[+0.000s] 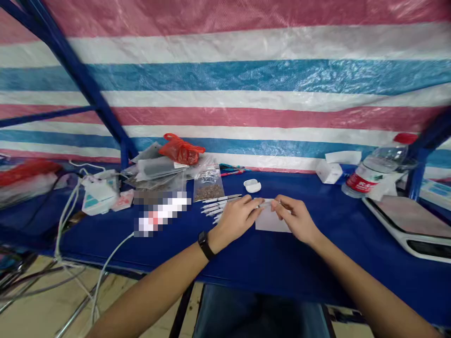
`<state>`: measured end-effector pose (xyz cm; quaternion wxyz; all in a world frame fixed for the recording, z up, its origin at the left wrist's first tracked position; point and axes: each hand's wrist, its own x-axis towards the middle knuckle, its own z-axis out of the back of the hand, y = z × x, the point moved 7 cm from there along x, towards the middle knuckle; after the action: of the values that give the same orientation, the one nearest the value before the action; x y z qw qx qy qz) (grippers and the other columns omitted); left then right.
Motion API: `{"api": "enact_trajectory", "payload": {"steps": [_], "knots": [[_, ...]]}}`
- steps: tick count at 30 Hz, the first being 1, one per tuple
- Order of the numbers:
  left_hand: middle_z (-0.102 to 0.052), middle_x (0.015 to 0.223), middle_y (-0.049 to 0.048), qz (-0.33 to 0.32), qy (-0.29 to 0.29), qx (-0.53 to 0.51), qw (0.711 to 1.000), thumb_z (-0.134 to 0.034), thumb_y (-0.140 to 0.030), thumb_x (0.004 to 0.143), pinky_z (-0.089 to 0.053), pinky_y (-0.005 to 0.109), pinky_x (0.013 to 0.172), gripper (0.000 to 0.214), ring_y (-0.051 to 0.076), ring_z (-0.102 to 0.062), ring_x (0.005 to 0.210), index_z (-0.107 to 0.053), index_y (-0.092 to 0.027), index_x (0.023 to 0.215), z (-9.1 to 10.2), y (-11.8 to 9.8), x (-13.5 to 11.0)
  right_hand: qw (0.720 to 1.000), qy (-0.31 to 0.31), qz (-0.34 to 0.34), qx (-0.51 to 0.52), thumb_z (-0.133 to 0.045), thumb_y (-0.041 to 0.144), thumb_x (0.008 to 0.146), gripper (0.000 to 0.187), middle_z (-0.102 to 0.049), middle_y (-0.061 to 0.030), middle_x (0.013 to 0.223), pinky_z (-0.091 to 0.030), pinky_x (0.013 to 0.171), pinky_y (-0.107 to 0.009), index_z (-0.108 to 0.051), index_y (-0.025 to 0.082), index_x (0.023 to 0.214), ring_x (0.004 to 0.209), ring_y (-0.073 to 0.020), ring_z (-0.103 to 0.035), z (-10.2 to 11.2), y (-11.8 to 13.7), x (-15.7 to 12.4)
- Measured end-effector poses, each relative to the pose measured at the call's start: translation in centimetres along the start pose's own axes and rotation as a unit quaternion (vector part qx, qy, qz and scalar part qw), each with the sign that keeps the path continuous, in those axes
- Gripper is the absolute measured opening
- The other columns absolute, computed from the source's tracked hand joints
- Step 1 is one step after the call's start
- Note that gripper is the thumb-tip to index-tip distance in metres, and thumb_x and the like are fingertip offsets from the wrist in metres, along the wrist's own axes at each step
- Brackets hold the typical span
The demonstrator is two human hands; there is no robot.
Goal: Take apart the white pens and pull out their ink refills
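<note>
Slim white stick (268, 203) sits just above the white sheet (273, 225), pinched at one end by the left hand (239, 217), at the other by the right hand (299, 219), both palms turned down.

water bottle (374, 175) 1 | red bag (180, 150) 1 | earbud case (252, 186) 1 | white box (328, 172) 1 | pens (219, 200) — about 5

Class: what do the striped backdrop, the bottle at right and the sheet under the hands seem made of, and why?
Striped backdrop: woven plastic tarp, glossy; crinkled shine. Bottle: clear plastic, glossy; see-through wall, red cap. White sheet: probably paper, matte and flat. Left hand and right hand pinch a slim white stick over it.
</note>
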<state>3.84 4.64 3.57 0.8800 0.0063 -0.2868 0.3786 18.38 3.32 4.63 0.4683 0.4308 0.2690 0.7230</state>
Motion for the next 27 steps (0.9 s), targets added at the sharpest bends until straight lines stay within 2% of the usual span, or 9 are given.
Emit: {"api": "enact_trajectory", "payload": {"steps": [3,5,9,13,18,20,23,27], "knots": [[-0.068,0.083,0.0032,-0.008,-0.004,0.000,1.000,-0.049,-0.032,0.105,-0.049,0.025,0.063,0.029,0.019,-0.070,0.078,-0.068,-0.024,0.125,0.0,-0.2,0.1,1.000,0.002,0.016,0.027,-0.052,0.061,0.094,0.041,-0.048,0.0032,0.059,-0.033,0.051,-0.027,-0.055,0.022,0.080,0.054,-0.0143,-0.044,0.0,0.6,0.0],[-0.068,0.083,0.0036,-0.025,-0.019,-0.007,1.000,-0.046,-0.034,0.106,-0.050,0.025,0.063,0.031,0.019,-0.070,0.076,-0.068,-0.023,0.125,0.2,-0.6,0.0,0.999,-0.003,0.017,0.041,-0.054,0.061,0.092,0.040,-0.048,0.0034,0.060,-0.033,0.051,-0.027,-0.055,0.022,0.080,0.053,-0.0142,-0.044,0.1,0.7,0.0],[-0.069,0.083,0.0053,-0.070,-0.054,-0.036,0.995,-0.040,-0.036,0.107,-0.051,0.027,0.063,0.038,0.018,-0.069,0.070,-0.067,-0.017,0.126,0.8,-1.6,-0.4,0.998,-0.023,-0.005,0.050,-0.056,0.068,0.088,0.054,-0.039,0.0043,0.053,-0.028,0.050,-0.028,-0.044,0.023,0.060,0.050,-0.0126,-0.036,0.3,0.3,0.2],[-0.069,0.082,0.0056,-0.090,-0.061,-0.051,0.993,-0.035,-0.034,0.109,-0.052,0.027,0.063,0.040,0.018,-0.068,0.070,-0.066,-0.014,0.124,0.7,-1.7,-0.5,0.998,-0.016,-0.032,0.043,-0.044,0.077,0.090,0.067,-0.029,0.0047,0.049,-0.024,0.048,-0.029,-0.031,0.024,0.050,0.047,-0.0108,-0.027,0.1,-0.3,0.3],[-0.067,0.079,0.0042,-0.070,-0.055,-0.073,0.993,-0.035,-0.036,0.109,-0.049,0.025,0.061,0.041,0.015,-0.066,0.066,-0.066,-0.015,0.124,0.6,-0.7,-0.2,0.998,-0.022,-0.040,0.039,-0.051,0.076,0.089,0.058,-0.036,0.0054,0.054,-0.027,0.050,-0.027,-0.047,0.022,0.066,0.051,-0.0123,-0.034,0.2,-0.1,-0.1],[-0.066,0.079,0.0040,-0.069,-0.042,-0.083,0.993,-0.034,-0.036,0.110,-0.048,0.024,0.061,0.041,0.015,-0.065,0.065,-0.065,-0.015,0.125,0.6,-0.5,-0.1,0.999,-0.025,-0.028,0.038,-0.055,0.072,0.088,0.054,-0.039,0.0054,0.056,-0.027,0.051,-0.027,-0.047,0.023,0.069,0.053,-0.0125,-0.035,0.2,0.2,-0.1],[-0.067,0.081,0.0050,-0.089,-0.028,-0.081,0.992,-0.034,-0.036,0.110,-0.047,0.024,0.060,0.042,0.015,-0.065,0.067,-0.065,-0.014,0.126,0.5,-0.6,-0.3,0.997,-0.018,-0.045,0.061,-0.059,0.067,0.086,0.056,-0.035,0.0053,0.055,-0.026,0.051,-0.028,-0.040,0.023,0.059,0.052,-0.0114,-0.031,0.0,-0.1,-0.1],[-0.069,0.086,0.0064,-0.095,-0.025,-0.088,0.991,-0.038,-0.035,0.109,-0.049,0.026,0.064,0.037,0.017,-0.068,0.074,-0.066,-0.014,0.122,0.3,-0.8,-0.4,0.993,0.006,-0.079,0.088,-0.051,0.070,0.089,0.067,-0.028,0.0047,0.045,-0.026,0.048,-0.029,-0.031,0.023,0.045,0.045,-0.0100,-0.025,-0.5,-0.8,0.0]]}}
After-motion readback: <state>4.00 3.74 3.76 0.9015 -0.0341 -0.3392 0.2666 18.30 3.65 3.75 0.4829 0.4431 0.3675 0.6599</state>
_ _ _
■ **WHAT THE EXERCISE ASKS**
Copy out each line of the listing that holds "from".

■ **TASK RESULT**
`<state>`: measured end-effector pose (xyz cm; quaternion wxyz; all in a world frame fixed for the recording, z up, its origin at the left wrist's first tracked position; point and axes: each hand's wrist, its own x-axis towards the middle knuckle, its own z-axis out of the back of the hand, y = z × x, the point moved 7 cm from there along x, towards the middle knuckle; after the action: of the values that give the same orientation, the one nearest the value before the action; x y z qw qx qy qz) (grippers and the other columns omitted); left then right.
- The other columns absolute, computed from the source's tracked hand joints
- Note that gripper is the thumb-tip to index-tip distance in metres, and thumb_x and the like are fingertip offsets from the wrist in metres, along the wrist's own axes at each step

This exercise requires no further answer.